THE RECORDS =
● ● ●

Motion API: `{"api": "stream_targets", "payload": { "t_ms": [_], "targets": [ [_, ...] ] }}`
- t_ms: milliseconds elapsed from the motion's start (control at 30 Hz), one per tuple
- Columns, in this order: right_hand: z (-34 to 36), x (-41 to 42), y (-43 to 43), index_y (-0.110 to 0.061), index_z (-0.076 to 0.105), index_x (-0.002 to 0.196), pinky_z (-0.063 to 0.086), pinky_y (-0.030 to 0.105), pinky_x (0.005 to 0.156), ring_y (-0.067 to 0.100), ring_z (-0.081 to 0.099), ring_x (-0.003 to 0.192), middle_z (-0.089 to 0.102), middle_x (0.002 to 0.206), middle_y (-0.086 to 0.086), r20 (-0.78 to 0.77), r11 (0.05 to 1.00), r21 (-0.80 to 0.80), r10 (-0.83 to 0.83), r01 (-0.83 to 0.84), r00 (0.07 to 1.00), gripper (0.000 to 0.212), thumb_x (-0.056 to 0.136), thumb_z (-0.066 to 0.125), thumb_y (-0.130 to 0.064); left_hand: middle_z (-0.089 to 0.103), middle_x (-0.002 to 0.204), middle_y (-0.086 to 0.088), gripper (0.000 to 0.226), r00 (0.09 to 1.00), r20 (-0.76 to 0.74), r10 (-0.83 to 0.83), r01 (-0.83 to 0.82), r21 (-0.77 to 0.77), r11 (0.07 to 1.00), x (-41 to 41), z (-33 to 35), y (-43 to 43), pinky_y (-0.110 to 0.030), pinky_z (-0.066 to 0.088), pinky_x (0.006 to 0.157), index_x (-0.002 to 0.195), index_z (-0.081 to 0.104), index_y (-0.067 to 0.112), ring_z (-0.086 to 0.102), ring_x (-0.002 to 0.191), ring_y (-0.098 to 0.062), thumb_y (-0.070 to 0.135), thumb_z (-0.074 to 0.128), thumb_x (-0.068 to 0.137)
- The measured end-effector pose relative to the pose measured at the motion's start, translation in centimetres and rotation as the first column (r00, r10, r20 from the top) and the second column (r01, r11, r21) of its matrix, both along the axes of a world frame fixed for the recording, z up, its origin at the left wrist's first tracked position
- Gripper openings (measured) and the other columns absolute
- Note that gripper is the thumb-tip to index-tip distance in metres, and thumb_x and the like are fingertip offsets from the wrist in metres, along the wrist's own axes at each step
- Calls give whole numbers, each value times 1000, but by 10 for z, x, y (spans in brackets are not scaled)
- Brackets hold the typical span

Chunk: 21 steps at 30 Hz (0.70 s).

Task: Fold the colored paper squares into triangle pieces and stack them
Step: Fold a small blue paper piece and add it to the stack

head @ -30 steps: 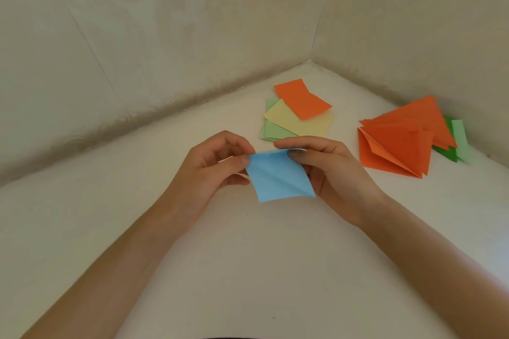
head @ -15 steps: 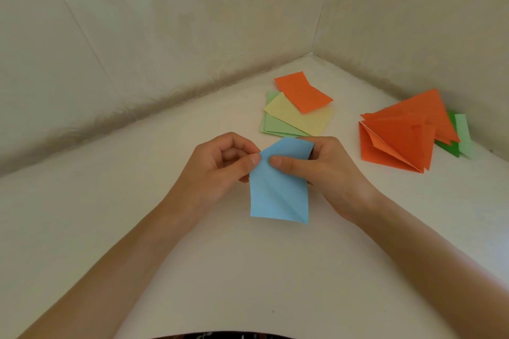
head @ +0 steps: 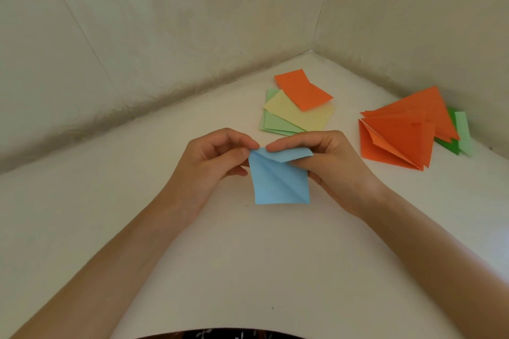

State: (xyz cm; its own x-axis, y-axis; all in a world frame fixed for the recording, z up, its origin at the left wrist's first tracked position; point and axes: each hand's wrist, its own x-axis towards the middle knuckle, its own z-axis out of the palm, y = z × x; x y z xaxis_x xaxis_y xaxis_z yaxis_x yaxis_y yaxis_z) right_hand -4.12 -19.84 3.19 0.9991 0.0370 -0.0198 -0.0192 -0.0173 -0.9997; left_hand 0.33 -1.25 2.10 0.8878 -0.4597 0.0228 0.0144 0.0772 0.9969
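Note:
A light blue paper square (head: pixel 278 181) with a diagonal crease hangs between my hands above the white surface. My left hand (head: pixel 212 157) pinches its top left corner between thumb and forefinger. My right hand (head: pixel 327 162) pinches the top right part, where the upper edge is bent over toward me. Unfolded squares lie behind the hands: an orange one (head: pixel 303 89) on a yellow one (head: pixel 300 115) on light green ones (head: pixel 275 122). At the right sits a stack of folded orange triangles (head: pixel 402 132) over green pieces (head: pixel 457 135).
The white surface (head: pixel 248 256) runs into a corner formed by two pale walls (head: pixel 165 22). The paper piles lie close to that corner and the right wall. A dark patterned garment edge (head: pixel 220 334) shows at the bottom.
The blue paper was turned from tilted to hanging upright, then its top right edge was bent over. Both hands kept hold and shifted slightly toward me.

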Motion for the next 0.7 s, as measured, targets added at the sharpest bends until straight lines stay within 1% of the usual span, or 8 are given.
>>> {"api": "stream_targets", "payload": {
  "t_ms": [100,200,267,300,367,467,567,700],
  "targets": [
    [0,-2,-1,-11,73,88,53,27,81,19,66,98,72,97,5,6,999,1,37,-37,999,38,80,45,13,69,80,-4,14,999,-26,22,-22,-1,1000,-1,1,-1,-27,52,70,75,73,19,62,79,-17,14,61,80],
    [0,0,-4,-5,71,90,54,29,82,26,65,98,70,100,15,-40,994,74,83,-80,996,41,67,38,-7,68,75,0,9,997,22,80,-81,72,994,-2,0,-4,-27,52,69,82,69,14,62,75,-13,5,68,82],
    [1,1,-6,-6,70,92,54,29,82,24,65,95,69,99,13,-44,990,116,89,-84,995,40,71,38,-16,66,68,4,14,996,40,85,-88,82,993,-3,0,-4,-21,51,64,90,65,14,61,68,-8,2,66,82],
    [2,1,-5,-10,70,93,54,26,79,20,66,91,70,95,8,-32,994,89,67,-64,997,35,77,40,-20,66,66,5,16,995,47,89,-93,87,992,-3,0,-4,-19,50,62,93,64,14,60,65,-6,2,66,82],
    [1,0,-1,-18,69,94,50,18,72,9,64,83,69,86,0,20,997,-74,-4,5,1000,17,87,59,-29,67,65,6,14,993,73,91,-99,116,988,-4,0,-5,-18,50,61,89,66,14,61,63,-5,2,68,81],
    [-3,2,9,-20,69,82,42,10,66,-2,59,73,67,77,-7,102,949,-310,-23,53,995,2,84,69,-21,70,67,5,11,991,111,82,-99,163,982,-6,-1,-7,-17,49,57,79,69,15,63,65,-3,4,70,80],
    [-7,3,11,-24,69,74,38,8,62,-3,56,67,67,74,-9,113,921,-385,-25,67,993,12,85,69,-18,70,68,5,9,990,121,74,-98,202,975,-7,-2,-7,-15,48,54,78,68,14,63,64,-2,5,69,82],
    [-3,3,4,-23,68,73,36,5,65,-6,54,68,63,71,-13,149,886,-449,-53,115,987,13,84,68,-16,67,65,8,12,989,108,100,-122,216,969,-3,-2,-3,-16,48,55,75,67,15,61,63,-1,5,68,82]
  ]
}}
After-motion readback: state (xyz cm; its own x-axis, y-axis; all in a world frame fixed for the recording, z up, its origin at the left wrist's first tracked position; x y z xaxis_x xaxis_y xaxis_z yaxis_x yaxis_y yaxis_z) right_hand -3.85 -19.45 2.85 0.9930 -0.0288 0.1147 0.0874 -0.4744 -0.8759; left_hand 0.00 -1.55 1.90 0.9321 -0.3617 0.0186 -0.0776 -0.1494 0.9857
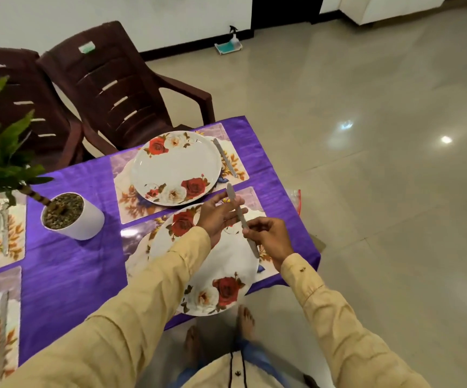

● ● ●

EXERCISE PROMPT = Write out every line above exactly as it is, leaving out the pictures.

REPLY TO THE EXERCISE =
Motion API: `{"api": "stream_targets", "payload": { "t_ms": [_], "targets": [ [_, ...] ] }}`
- t_ms: milliseconds elapsed from the motion's start (control at 30 Hz), one per tuple
- Columns, in this order: right_hand: z (-34 to 36), x (-41 to 42), y (-43 to 43), index_y (-0.110 to 0.061), index_z (-0.076 to 0.105), index_x (-0.002 to 0.196), pinky_z (-0.063 to 0.086), pinky_y (-0.030 to 0.105), pinky_x (0.005 to 0.156), ring_y (-0.067 to 0.100), ring_z (-0.081 to 0.099), ring_x (-0.003 to 0.192), middle_z (-0.089 to 0.102), middle_x (0.002 to 0.206), middle_y (-0.086 to 0.086), r20 (-0.78 to 0.77), r11 (0.05 to 1.00), r21 (-0.80 to 0.80), r10 (-0.83 to 0.83), r01 (-0.83 to 0.84), r00 (0.07 to 1.00), gripper (0.000 to 0.212), thumb_x (-0.056 to 0.136), thumb_z (-0.066 to 0.125), thumb_y (-0.130 to 0.064); left_hand: middle_z (-0.089 to 0.103), middle_x (-0.002 to 0.204), middle_y (-0.086 to 0.088), gripper (0.000 to 0.226), r00 (0.09 to 1.00), r20 (-0.76 to 0.74), r10 (-0.83 to 0.83), r01 (-0.83 to 0.82), r21 (-0.77 to 0.77), r11 (0.07 to 1.00), x (-41 to 41), z (-33 to 35), y (-43 to 43), pinky_y (-0.110 to 0.030), pinky_z (-0.066 to 0.088), pinky_x (0.006 to 0.157), index_x (-0.002 to 0.195), index_z (-0.081 to 0.104), index_y (-0.067 to 0.112), ring_z (-0.086 to 0.102), ring_x (-0.002 to 0.191), ring_y (-0.098 to 0.062), thumb_y (-0.070 to 0.135), thumb_z (-0.074 to 0.128), thumb_x (-0.068 to 0.137)
- The measured end-effector pose relative to the pose measured at the motion's start, translation in centimetres and rotation as the first column (r00, r10, r20 from the top) and the second column (r01, r11, r21) of its matrix, both along the axes of a world frame fixed for the recording, z up, its origin at the left wrist's first tracked position
- Gripper openings (measured) and the other columns absolute
- Note that gripper is the thumb-tip to index-tip distance in metres, and thumb_x and the like are fingertip offsets from the wrist in metres, along the wrist's own axes at each step
- Calls give whole numbers, each value times 1000, but by 10 for z, x, y (spans in brackets are not scaled)
- Brackets hold the typical span

Chunk: 21 steps at 30 Hz (0.70 s).

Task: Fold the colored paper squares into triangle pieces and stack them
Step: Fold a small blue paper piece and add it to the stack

head @ -30 steps: 
head @ -15 steps: 
head @ +0 steps: 

State: (xyz cm; its own x-axis, y-axis; all in a world frame fixed for the recording, z up, its origin at the left wrist's first tracked position; point and axes: each hand's wrist, its own x-axis towards the middle knuckle, its own z-axis out of the palm, y = z × x; x y z xaxis_x xaxis_y xaxis_z yaxis_x yaxis_y yaxis_z) right_hand -4.12 -19.84 3.19 0.9991 0.0370 -0.0198 -0.0192 -0.0173 -0.9997; left_hand 0.33 -1.25 2.10 0.8878 -0.4597 0.0228 0.0144 0.0772 0.9969
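Note:
A light blue paper square (head: pixel 278 181) with a diagonal crease hangs between my hands above the white surface. My left hand (head: pixel 212 157) pinches its top left corner between thumb and forefinger. My right hand (head: pixel 327 162) pinches the top right part, where the upper edge is bent over toward me. Unfolded squares lie behind the hands: an orange one (head: pixel 303 89) on a yellow one (head: pixel 300 115) on light green ones (head: pixel 275 122). At the right sits a stack of folded orange triangles (head: pixel 402 132) over green pieces (head: pixel 457 135).
The white surface (head: pixel 248 256) runs into a corner formed by two pale walls (head: pixel 165 22). The paper piles lie close to that corner and the right wall. A dark patterned garment edge (head: pixel 220 334) shows at the bottom.
The blue paper was turned from tilted to hanging upright, then its top right edge was bent over. Both hands kept hold and shifted slightly toward me.
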
Motion for the next 0.7 s, as measured, targets added at the sharpest bends until straight lines stay within 1% of the usual span, or 8 are given.
>>> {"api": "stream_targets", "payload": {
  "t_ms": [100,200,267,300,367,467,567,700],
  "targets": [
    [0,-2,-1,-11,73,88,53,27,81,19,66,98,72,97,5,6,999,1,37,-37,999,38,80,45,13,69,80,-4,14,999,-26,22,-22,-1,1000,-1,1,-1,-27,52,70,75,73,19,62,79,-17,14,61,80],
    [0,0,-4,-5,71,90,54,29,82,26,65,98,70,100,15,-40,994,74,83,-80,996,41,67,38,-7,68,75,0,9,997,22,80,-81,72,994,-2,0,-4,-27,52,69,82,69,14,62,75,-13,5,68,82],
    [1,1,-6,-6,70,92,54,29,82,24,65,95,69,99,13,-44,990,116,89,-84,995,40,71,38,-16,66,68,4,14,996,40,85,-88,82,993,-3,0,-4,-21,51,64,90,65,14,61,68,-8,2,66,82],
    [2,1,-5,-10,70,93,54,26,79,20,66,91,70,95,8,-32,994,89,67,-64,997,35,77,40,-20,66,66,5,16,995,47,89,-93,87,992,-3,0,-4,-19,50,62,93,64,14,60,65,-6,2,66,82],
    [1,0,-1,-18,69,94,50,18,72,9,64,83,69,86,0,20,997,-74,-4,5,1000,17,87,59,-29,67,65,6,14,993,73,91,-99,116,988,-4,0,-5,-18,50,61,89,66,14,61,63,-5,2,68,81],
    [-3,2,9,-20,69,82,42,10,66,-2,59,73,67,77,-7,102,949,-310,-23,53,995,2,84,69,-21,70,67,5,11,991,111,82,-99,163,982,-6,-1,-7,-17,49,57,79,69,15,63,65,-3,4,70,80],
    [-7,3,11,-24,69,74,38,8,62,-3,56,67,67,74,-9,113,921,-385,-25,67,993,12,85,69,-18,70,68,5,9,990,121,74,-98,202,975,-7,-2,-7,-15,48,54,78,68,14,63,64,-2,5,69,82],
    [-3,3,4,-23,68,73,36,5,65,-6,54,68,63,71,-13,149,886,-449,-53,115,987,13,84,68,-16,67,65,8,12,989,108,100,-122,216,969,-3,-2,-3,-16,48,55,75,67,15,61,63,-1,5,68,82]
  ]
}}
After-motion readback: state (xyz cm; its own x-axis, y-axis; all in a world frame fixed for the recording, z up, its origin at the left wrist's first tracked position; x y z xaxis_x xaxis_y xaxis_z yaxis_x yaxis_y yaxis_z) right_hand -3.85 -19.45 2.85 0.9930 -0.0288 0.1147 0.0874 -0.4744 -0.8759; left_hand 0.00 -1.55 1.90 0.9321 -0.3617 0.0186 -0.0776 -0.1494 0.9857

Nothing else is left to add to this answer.